Digital audio reproduction started to take off in mass production products with the launch of the Compact Disc (CD) by Sony and Philips. In the late 1970s and early 80s, digital audio reproduction moved on from just a few bits - six for the hi-hat in the Roland TR909 drum machine, eight for the samples in the Fairlight CMI, 13 for the Sony PCM1, to finally land at 16 bits as the standard for home reproduction, and 24 bits for live sound and recording. But why 16? Why 24?

The dynamic range of an audio system - in this blog arbitrarily defined as the ratio between peak signal and noise floor - is an important factor in sound reproduction quality.

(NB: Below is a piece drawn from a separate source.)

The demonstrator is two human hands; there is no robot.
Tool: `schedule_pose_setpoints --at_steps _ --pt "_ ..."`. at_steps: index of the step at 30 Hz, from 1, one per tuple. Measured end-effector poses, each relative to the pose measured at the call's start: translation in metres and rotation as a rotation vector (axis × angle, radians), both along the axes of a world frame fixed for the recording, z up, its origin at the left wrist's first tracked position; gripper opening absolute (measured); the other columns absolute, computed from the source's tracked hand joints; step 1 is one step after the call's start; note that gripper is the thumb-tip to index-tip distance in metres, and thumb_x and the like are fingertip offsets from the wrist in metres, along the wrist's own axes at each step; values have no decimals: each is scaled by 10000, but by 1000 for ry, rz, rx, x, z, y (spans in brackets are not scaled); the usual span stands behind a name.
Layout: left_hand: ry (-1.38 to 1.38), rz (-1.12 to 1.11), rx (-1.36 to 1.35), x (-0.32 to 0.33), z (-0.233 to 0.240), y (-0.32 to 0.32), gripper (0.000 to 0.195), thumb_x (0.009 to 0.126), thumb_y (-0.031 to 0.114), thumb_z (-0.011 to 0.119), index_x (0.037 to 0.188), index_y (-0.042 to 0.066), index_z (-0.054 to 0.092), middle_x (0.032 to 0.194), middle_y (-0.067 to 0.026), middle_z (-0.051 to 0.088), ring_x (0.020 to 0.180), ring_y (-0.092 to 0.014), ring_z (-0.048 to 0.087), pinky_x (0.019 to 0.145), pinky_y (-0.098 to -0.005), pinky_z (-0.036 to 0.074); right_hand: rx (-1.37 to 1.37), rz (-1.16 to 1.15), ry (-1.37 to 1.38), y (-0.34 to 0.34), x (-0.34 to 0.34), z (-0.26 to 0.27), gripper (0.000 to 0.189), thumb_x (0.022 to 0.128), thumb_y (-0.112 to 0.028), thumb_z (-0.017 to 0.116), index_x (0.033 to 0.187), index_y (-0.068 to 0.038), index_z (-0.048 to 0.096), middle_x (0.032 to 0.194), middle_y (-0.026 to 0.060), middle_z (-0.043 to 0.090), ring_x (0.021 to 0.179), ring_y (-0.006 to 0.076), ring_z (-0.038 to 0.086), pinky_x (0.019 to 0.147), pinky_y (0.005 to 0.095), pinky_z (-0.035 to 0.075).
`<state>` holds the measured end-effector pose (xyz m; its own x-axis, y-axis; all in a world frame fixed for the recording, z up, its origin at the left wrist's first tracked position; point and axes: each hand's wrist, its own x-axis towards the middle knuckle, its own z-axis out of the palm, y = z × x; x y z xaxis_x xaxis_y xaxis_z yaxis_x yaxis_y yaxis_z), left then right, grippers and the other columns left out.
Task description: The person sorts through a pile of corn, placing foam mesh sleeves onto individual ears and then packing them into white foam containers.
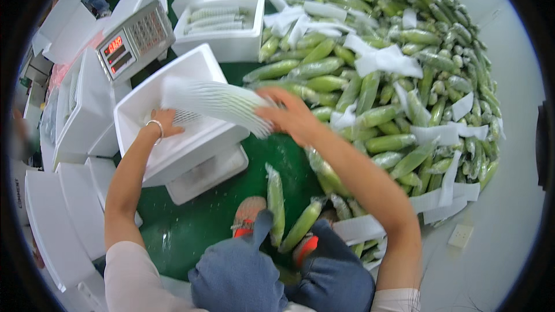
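Note:
My right hand (288, 115) grips one end of a long green vegetable in a white foam net sleeve (212, 99), blurred by motion, its other end over the open white foam box (208, 63). Inside that box my left hand (164, 123) rests with fingers spread near a netted piece (186, 116) at the bottom; whether it holds anything is not plain. The box stands on the platform of a digital scale (212, 177), whose lit display (117, 56) rises behind it. Two plastic-wrapped green vegetables (276, 208) lie on the floor by my feet.
A large heap of wrapped green vegetables (390, 119), with white foam sheets (386, 58) on it, fills the right side against a pale wall. Another foam box (221, 43) with netted pieces stands beyond. Several foam boxes (82, 112) line the left. A wall socket (460, 236) is low at right.

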<state>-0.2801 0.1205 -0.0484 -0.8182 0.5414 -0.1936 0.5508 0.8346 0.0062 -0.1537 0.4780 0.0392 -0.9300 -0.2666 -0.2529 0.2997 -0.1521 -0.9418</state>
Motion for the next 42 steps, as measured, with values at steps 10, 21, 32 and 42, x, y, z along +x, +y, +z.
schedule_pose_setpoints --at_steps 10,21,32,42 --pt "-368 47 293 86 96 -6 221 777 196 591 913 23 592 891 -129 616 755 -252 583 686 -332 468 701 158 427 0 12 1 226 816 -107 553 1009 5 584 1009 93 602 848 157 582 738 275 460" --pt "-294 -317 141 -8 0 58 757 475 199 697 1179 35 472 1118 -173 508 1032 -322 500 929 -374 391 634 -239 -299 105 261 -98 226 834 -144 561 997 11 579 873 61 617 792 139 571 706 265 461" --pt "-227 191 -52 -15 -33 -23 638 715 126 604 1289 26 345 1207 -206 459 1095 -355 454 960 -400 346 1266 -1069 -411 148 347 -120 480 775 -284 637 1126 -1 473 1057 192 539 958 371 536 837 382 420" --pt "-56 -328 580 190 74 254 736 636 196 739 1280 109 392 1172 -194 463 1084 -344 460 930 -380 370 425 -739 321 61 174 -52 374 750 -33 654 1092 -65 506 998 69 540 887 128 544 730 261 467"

The higher the dynamic range, the more accurate the reproduction is, and the more differences in level can be reproduced. Before digital sound came in, audio was reproduced either by vinyl records or magnetic tapes, boasting a dynamic range of roughly up to 60dB.

As a rule of thumb, in digital systems - ignoring the noise of analogue circuits - the dynamic range in dB can be estimated by multiplying the number of bits by six. This gives 64dB for an eight-bit system (similar to magnetic tape), 96dB for a 16-bit system (e.g. the CD), 144dB for a 24-bit system and 192dB for a 32-bit system.

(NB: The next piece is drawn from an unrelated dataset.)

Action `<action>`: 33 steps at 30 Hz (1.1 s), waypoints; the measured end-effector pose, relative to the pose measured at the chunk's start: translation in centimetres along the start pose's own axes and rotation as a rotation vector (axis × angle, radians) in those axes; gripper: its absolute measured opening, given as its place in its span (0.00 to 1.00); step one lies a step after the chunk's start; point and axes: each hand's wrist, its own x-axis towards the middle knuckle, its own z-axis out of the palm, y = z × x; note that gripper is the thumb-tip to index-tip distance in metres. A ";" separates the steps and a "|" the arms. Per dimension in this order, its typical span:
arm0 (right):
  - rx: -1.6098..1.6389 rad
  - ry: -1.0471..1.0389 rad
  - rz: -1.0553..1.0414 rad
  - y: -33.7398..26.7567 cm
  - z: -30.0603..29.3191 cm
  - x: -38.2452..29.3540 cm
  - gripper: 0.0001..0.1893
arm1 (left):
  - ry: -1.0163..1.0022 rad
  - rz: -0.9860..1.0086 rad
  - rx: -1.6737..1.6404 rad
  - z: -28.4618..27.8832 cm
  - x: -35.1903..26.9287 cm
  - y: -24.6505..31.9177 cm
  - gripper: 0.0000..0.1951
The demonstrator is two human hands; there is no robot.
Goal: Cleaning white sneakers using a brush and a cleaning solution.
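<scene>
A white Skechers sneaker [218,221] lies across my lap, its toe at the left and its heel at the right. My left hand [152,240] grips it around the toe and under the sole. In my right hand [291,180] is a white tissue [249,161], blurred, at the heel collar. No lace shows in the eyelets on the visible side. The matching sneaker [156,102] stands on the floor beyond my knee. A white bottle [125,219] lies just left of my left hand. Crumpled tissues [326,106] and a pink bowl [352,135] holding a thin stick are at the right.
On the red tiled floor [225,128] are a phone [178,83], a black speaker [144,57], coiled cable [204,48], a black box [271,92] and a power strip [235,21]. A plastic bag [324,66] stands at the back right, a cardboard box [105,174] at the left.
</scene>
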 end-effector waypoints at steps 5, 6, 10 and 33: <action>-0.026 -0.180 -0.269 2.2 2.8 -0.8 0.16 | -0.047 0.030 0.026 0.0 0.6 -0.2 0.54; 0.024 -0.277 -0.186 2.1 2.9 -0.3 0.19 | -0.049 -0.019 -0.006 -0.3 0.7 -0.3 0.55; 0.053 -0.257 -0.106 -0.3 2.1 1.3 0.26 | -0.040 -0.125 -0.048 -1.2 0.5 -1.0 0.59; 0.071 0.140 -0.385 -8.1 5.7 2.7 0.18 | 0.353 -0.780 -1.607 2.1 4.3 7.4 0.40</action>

To make sense of bit rates and dynamic range, we have to discuss three aspects of sound reproduction: the human hearing system’s dynamic range, environment noise and the processing level uncertainty.

First the human hearing system, which constitutes a pair of ears and a brain. We can conclude from many reports that a ‘useful’ dynamic range of roughly 120dB can be detected by humans - the difference between the an average listener’s pain inducing peak level and hearing threshold level. So it stands to reason that a digital system should have at least 20 bits – multiplied by six this gives 120dB dynamic range. But today’s CD’s and WAV files are still 16-bit and nobody has a problem with it. How does that compute?

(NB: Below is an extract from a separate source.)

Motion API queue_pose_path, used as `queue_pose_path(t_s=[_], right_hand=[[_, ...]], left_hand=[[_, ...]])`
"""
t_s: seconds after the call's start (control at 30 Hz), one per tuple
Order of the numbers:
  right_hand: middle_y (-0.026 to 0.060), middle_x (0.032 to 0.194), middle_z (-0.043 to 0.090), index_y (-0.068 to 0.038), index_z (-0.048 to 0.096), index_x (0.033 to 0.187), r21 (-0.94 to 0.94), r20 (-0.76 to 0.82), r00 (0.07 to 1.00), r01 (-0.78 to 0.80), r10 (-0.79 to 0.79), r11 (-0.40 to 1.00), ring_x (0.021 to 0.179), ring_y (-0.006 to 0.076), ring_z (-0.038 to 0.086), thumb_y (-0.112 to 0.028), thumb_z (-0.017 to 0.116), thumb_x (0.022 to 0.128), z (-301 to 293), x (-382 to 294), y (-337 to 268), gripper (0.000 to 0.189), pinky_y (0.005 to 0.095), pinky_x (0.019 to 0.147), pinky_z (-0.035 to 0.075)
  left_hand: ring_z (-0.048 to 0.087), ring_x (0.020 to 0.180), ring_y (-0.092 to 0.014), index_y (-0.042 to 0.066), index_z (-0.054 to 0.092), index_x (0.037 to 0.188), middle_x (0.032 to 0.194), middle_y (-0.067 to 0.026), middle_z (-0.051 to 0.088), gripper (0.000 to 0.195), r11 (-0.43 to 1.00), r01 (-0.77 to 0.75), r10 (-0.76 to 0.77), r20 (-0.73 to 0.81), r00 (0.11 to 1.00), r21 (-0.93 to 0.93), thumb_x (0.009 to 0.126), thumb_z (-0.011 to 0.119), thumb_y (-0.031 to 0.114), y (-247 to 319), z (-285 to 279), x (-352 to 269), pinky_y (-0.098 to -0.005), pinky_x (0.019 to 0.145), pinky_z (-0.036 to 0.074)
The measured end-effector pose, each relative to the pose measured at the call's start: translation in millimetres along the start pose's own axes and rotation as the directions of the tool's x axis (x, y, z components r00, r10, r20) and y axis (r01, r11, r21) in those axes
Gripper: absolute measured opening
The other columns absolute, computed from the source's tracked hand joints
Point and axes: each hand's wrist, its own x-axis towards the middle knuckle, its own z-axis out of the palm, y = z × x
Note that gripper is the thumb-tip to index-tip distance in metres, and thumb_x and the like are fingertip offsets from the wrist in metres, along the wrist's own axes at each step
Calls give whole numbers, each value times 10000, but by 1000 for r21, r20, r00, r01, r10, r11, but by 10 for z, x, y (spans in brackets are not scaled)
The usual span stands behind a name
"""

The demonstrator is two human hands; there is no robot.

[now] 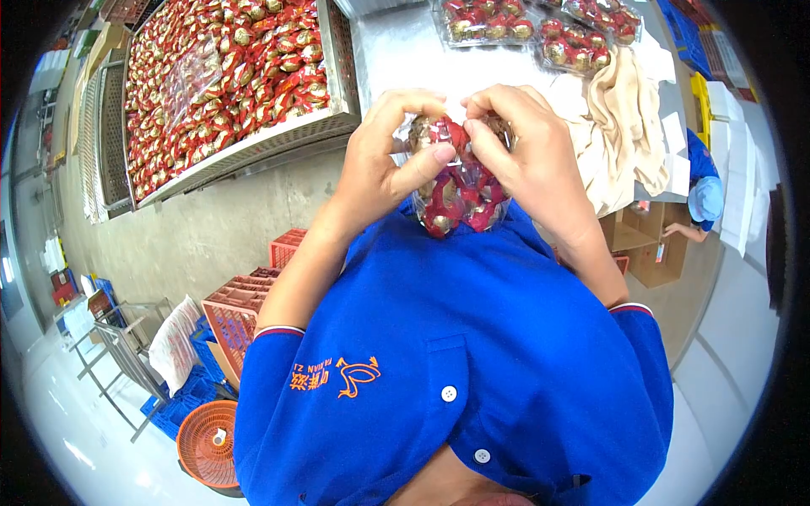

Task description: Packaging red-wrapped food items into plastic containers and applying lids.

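Between my two hands is a clear plastic pack [465, 190] of round pieces wrapped in red and gold, held close to my chest at the metal table's near edge. My left hand [398, 148] grips its left side, thumb across the front and fingers curled over the top edge. On the other side my right hand [522, 136] has its thumb and fingers at the upper right of the pack. Similar filled clear packs [487, 22] lie at the table's far side. A large metal tray [345, 69] at the left holds a heap of the same wrapped pieces.
Beige cloth [626, 126] lies on the metal table [392, 57] at the right. Red plastic crates [231, 310] and an orange basket [205, 443] stand at the lower left. A co-worker in a light blue cap [705, 199] reaches toward a cardboard box [658, 253] at the right.
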Motion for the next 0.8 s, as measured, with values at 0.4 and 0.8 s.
queue_pose_path(t_s=[0.4, 0.8], right_hand=[[107, 778, 584, -35, 485, 809, -42, -41, 999, 5, -7, 999, 751, 306, 546, -65, 594, 769, 31, -52, 59, 120, 401, 687, 439], [143, 926, 576, -17, 549, 905, 7, -60, 998, -21, 22, 1000, 876, 319, 545, -82, 583, 779, -72, -72, 3, 146, 407, 783, 440]], left_hand=[[575, 971, -225, 39, 628, 860, 1014, -130, 612, 199, 1000, -1, 1, -24, 1000, 22, 738, 720, 167, -22, 9, 52, -325, 814, 457], [562, 1022, -256, 28, 387, 1273, 1071, -133, 597, 741, 970, 138, -131, 48, 990, -201, 676, 792, 198, 85, 62, 91, -350, 916, 416]])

The answer is environmental noise. For ‘domestic’ sound reproduction - in a home, kitchen, car, hotel lobby - the environmental noise level can be around 40dB. Even in a quiet listening room, environmental noise levels usually don’t drop below 20dB. So about 80dB could be a good match - requiring only 14 bits. Sony and Philips decided to play it safe and go for 16 bits when they designed the CD, which apparently was a good call as it still stands today.

So why do most of today’s live and recording reproduction systems use 24-bit AD and DA convertors, not 20-bit? 20-bit would be enough to reproduce the human dynamic range. The answer is the unpredictable behaviour of acoustic audio sources. For a CD or WAV file properly mastered to 0dB peak level, no headroom is required in the D/A convertor. However, things change when an A/D convertor is involved. If a preamp is set to feed an A/D convertor to capture exactly 120dB dynamic range from a microphone set up at a predicted distance and with an assumed sound source peak level, and the sound source for some reason is a little louder or moves a little closer to the microphone, then it’s very likely that the captured level exceeds 120dB. Of course the sound engineer can then quickly adjust the pre-amplifier’s gain, but a short period of distortion can never be avoided. The solution is to apply some headroom - in today’s systems represented by four extra bits on top of the 20 bits. The total of 24 bits results in a headroom of 24dB on top of the 120dB full dynamic range... so the system’s processing can cope with uncertainty of signal levels without distortion.

It must be noted that 6dB per bit is just a rule of thumb. For several reasons, the dynamic range will always be a little lower than that. Also, even very well designed analogue circuits that have to support AD and DA conversion cannot support such a high dynamic range, limiting the resulting total system dynamic range including preamp, A/D and D/A and output buffer amp to a value of around 110dB.

It also has to be noted that the bit rate inside Digital Signal Processors (DSP) is always higher - usually a minimum of 32-bit to up to 64-bits. This is done mainly to support high quality resolution calculations inside the DSP systems for complex algorithms.